ABOUT THIS EXERCISE
Set down the first line below and each line after it, ending with the one that holds "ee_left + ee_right". Pictures do not belong in the copy.

INFORMATION SUPPLIED
◇ ◇ ◇ ◇ ◇
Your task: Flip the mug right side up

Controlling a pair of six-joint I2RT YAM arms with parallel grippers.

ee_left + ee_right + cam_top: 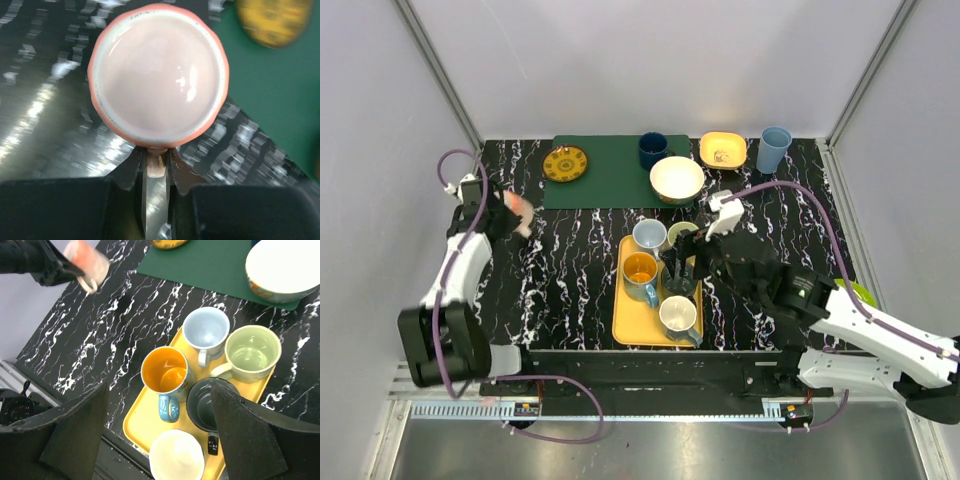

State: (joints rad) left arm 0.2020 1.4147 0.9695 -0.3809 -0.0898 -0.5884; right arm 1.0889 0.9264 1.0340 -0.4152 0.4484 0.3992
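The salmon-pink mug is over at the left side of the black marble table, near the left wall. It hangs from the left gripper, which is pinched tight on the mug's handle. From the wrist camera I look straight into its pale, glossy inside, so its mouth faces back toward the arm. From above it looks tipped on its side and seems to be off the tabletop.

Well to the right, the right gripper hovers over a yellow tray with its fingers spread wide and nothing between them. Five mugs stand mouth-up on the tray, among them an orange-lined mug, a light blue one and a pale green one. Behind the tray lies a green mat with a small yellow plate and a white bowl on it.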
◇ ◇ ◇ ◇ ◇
RESULT BELOW
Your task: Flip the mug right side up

Controlling a pair of six-joint I2RT YAM arms with parallel grippers.

ee_left + ee_right + cam_top: 

No more work is required for the exercise.